The above synopsis of Drug War’s first ten minutes may not seem like an enthusiastic plea to consider the film. But it may be because To is quite deliberately laying a conventional groundwork that serves to subvert expectations. There’s a purposeful swiftness to the opening of Drug War that conveys To’s own discontent with the particulars. To is looking to get into the meat of his narrative as quickly as possible. And once he does (as the film becomes a police procedural in the most serious sense) there’s a perpetual momentum of unnerving narrative propensity.
No semblance of exposition is offered to any of the film’s protagonists. Like Jessica Chastain’s character in Zero Dark Thirty, the heroes in Drug War have non-existent lives. There’s no intrusion of self-reflection. Instead, they’re roaming the treacherous landscape like machines, at times forgetting that it’s time to take a rest. This sort of relentlessness is mirrored through To’s formal precision. Every sequence is marred by a critical sense of propulsion. This need to move forward gives To a commanding hold on his viewer – one that he never lets go.

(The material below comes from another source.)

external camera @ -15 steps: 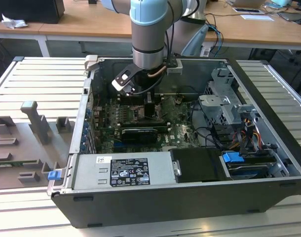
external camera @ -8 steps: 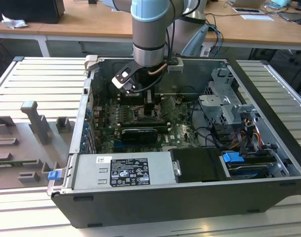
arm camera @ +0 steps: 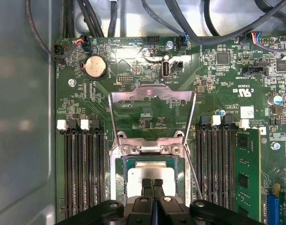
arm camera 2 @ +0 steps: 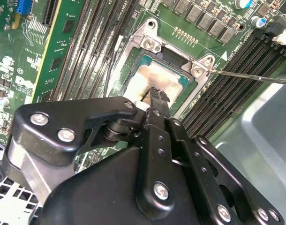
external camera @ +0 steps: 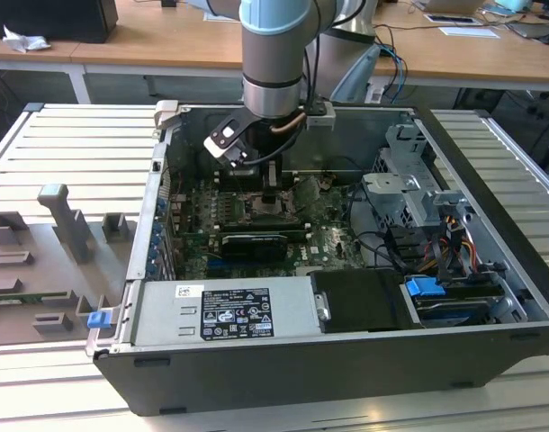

Unlike typical Hollywood action films, To keeps his audience close, often dropping critical lines of exposition without ever reinforcing their importance. Not a difficult film by any means, it’s one that understands that the audience has seen films of this type before. As a result, it deploys the usual benchmarks of the genre flippantly, where the focus becomes on what sets Drug War apart from the others. From tense sequences of impersonation to violent shoot-outs that aim at the jugular, Drug War proves to be a welcoming introduction to Johnnie To’s brand of filmmaking.